Souffle qui ne manque pas à l’impressionnant Bienveillantes, de Jonathan Littell : j’en ai repris ma lecture, que j’avais laissée à la page 450, et que j’ai poussée jusqu’à la 600ème. Le narrateur a quitté la France, après avoir commis quelques crimes supplémentaires, et pris la direction d’Auschwitz. Je suis toujours estomaqué par la fluidité de cette œuvre, pourtant massive, par la beauté de nombreuses pages, et par son incroyable liberté de ton.

Je persiste à croire que certains passages, tirés hors de leur contexte romanesque, vaudraient à l’auteur des poursuites judiciaires, et de sévères inimitiés dans le monde intellectuel. Que pensez-vous par exemple de la digression qui suit ? Je n’ose même pas réfléchir à ce que nous suggère l’auteur, de peur de mettre les pieds dans des débats sulfureux, qui me dépasseraient sans doute…

C’est un Nazi qui s’exprime – il fait paradoxalement l’éloge des Juifs :

« Les Juifs son les premiers vrais nationaux-socialistes, depuis près de six mille ans déjà, depuis que Moïse leur a donné une Loi pour les séparer à jamais des autres peuples. Toutes nos grandes idées viennent des Juifs, et nous devons avoir la lucidité de le reconnaître : la Terre comme promesse et comme accomplissement, la notion du peuple choisi entre tous, les concept de la pureté du sang. C’est pour cela que les Grecs, abâtardis, démocrates, voyageurs, cosmopolites, les haïssaient tant, et c’est pour cela qu’ils ont d’abord essayé de les détruire, puis, par le biais de Paul, de corrompre leur religion de l’intérieur, en la détachant du sol et du sang, en la rendant catholique, c’est-à-dire universelle, en supprimant toutes les lois qui servaient de barrière pour maintenir la pureté du sang juif : les interdits alimentaires, la circoncision.
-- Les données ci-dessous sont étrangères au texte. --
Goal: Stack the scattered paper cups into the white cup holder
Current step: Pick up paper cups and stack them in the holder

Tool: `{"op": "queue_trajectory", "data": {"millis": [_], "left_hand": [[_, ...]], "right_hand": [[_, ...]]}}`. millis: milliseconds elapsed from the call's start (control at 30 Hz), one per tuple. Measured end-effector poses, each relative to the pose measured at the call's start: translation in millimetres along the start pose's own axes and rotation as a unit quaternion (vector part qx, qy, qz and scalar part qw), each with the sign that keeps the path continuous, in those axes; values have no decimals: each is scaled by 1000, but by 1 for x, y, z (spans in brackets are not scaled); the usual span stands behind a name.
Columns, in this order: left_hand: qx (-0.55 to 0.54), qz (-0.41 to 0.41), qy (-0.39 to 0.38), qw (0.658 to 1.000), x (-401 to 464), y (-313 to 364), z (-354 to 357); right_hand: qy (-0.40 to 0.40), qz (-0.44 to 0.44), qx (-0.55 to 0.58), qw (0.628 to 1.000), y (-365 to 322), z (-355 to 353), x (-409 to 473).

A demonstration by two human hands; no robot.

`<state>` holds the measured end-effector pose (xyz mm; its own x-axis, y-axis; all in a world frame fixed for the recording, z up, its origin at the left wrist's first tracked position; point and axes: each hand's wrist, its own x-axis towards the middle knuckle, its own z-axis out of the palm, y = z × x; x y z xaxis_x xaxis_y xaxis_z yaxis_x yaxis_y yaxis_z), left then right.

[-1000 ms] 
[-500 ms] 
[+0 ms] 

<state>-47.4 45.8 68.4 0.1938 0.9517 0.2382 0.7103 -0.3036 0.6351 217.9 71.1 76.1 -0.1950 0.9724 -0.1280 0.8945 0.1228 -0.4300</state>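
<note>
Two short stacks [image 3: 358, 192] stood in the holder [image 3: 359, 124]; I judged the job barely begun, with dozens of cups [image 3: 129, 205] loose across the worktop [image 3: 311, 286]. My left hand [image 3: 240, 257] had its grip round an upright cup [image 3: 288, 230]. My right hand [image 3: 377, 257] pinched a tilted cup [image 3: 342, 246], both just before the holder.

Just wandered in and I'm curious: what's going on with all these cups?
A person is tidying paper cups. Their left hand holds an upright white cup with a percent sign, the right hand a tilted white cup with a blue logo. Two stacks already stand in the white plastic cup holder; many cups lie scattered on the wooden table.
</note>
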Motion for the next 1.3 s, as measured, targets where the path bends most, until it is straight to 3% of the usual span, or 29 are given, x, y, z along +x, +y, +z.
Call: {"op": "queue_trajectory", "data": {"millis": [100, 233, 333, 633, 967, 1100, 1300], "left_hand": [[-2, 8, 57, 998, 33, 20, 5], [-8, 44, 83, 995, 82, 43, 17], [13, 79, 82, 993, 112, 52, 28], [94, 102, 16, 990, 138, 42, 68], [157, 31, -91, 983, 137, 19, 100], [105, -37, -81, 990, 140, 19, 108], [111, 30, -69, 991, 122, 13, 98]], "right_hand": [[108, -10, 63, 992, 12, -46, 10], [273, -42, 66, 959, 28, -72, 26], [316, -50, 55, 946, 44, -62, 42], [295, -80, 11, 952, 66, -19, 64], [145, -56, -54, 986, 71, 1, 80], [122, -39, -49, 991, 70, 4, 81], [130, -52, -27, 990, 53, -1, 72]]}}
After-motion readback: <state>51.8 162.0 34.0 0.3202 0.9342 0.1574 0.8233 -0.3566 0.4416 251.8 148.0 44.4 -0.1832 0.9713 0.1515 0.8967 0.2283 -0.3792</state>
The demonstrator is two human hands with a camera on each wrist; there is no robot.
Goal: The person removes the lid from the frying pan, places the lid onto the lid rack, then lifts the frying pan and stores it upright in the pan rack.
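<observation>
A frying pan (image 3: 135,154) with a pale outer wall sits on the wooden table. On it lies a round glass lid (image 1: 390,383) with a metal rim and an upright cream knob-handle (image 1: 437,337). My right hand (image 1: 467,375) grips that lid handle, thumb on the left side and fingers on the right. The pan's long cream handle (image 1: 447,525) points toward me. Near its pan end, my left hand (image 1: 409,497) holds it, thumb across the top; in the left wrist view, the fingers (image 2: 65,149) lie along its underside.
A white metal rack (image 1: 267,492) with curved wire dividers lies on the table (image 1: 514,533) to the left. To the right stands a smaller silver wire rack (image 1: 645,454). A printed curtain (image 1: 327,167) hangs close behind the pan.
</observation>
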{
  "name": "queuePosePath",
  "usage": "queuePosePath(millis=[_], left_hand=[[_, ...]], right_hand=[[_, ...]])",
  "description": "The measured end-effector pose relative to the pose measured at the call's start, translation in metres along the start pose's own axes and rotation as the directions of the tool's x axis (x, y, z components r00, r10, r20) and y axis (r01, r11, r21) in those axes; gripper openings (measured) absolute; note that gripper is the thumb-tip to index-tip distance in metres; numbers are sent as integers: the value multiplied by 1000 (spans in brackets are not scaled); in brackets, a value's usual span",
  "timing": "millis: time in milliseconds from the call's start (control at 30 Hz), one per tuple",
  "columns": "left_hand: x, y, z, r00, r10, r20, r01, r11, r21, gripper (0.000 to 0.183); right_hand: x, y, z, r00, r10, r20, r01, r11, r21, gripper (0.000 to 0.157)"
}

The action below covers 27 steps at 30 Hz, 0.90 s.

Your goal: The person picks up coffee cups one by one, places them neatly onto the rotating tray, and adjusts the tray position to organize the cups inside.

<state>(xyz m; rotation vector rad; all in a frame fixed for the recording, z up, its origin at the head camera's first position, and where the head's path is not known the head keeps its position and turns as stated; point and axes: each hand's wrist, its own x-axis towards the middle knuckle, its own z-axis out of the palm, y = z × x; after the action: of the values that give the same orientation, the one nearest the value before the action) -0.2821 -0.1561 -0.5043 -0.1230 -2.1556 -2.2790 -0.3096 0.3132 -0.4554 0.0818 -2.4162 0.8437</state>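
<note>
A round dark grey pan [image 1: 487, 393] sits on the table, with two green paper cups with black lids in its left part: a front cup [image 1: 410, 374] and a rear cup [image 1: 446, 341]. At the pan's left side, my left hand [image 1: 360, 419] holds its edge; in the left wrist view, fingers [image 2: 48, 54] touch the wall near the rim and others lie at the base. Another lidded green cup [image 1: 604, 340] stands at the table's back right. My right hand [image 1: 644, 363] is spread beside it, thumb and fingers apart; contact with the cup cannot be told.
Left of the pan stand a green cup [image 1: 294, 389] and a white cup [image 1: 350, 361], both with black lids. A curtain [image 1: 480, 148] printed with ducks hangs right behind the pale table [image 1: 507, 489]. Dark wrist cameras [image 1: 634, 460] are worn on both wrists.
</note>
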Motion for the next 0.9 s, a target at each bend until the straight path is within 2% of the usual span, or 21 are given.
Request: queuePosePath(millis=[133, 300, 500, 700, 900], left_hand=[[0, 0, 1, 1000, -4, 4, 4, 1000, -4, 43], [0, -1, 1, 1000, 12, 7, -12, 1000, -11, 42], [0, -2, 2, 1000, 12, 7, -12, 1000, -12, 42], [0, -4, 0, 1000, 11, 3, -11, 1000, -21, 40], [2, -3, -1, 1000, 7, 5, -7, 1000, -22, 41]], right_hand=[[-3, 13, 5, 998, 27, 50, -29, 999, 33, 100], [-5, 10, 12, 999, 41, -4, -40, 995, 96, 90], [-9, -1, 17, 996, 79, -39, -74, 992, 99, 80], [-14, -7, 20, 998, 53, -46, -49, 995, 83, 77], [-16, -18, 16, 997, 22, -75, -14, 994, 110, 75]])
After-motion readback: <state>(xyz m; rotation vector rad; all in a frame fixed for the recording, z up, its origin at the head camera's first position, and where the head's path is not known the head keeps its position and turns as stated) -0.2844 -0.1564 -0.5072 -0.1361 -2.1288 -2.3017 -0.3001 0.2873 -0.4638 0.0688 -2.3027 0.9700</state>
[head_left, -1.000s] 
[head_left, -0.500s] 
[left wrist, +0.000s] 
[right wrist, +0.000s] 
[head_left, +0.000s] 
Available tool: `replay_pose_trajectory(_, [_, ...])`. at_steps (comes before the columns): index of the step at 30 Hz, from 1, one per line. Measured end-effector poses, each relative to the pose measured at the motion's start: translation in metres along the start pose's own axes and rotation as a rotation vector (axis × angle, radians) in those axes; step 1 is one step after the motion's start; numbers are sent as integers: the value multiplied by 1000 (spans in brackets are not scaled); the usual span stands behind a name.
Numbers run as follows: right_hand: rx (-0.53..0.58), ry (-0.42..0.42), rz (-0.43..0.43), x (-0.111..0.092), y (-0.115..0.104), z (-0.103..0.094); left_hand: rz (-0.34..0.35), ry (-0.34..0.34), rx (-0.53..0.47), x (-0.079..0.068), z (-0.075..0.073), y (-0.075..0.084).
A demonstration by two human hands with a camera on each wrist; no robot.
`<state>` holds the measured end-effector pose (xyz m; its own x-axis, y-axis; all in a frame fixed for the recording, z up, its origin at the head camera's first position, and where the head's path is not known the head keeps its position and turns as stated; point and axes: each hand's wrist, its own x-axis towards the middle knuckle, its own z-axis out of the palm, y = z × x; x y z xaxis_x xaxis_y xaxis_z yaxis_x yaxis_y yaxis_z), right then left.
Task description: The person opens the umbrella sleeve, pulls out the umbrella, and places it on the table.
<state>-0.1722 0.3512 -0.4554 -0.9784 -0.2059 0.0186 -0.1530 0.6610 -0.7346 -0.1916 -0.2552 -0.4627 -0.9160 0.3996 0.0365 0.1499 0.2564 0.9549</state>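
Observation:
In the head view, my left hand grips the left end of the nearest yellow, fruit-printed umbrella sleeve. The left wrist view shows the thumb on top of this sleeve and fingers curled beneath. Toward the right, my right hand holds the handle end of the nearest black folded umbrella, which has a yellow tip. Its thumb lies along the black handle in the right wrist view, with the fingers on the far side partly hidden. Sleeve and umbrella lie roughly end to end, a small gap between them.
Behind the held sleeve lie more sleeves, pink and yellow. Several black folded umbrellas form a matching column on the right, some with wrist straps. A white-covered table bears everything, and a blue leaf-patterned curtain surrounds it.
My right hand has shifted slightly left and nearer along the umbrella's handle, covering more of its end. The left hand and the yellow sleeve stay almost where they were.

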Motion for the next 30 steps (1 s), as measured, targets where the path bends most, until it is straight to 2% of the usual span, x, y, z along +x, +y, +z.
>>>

Et c’est donc pour cela que les Juifs sont, de tous nos ennemis, les pires de tous, les plus dangereux ; les seuls qui valent vraiment la peine d’être haïs. Ce sont nos seuls vrais concurrents, en fait. Nos seuls rivaux sérieux. Les Russes sont faibles, une horde privée de centre malgré les tentatives de ce Géorgien arrogant de leur imposer un « national-communisme ». » (p420)

COMMENTAIRES

1. Le lundi 26 novembre 2007 à 10:49, par mils

: ouah ! nouveau systeme de commentaires ! le blog s'améliore, pat !

2. Le lundi 26 novembre 2007 à 10:50, par digger

encore une belle daube, ce goncourt ! y'a rien dans ce bouquin. C'est de la flotte. comme tu dis, mister pat, c'est des petits bouts, mais y'a rien qui les relie, ca ressemble à rien tout ca. Pouah !

3. Le lundi 26 novembre 2007 à 10:50, par marco

Pour prolonger ce que tu dis, Mister Pat, une anecdote concernant "Les Bienveillantes" (moi aussi j'en suis à la page 600, tu fais exprès de m'imiter, ou quoi?), livre fort mais qu'il ne faut décidément pas mettre entre toutes les mains: à table, une collègue a dit, s'inspirant très précisément du passage que tu cites: "il dit des choses vraiment intéressantes quand même [elle n'avait pas aimé les très nombreux détails scatologiques], Littell montre bien par exemple que les juifs, au fond, dans leur mentalité, sont comme les nazis" (sic). Autant dire que la digestion fut difficile. Des petites phrases comme celle là, malheureusement, j'en entends et j'en lis de plus en plus.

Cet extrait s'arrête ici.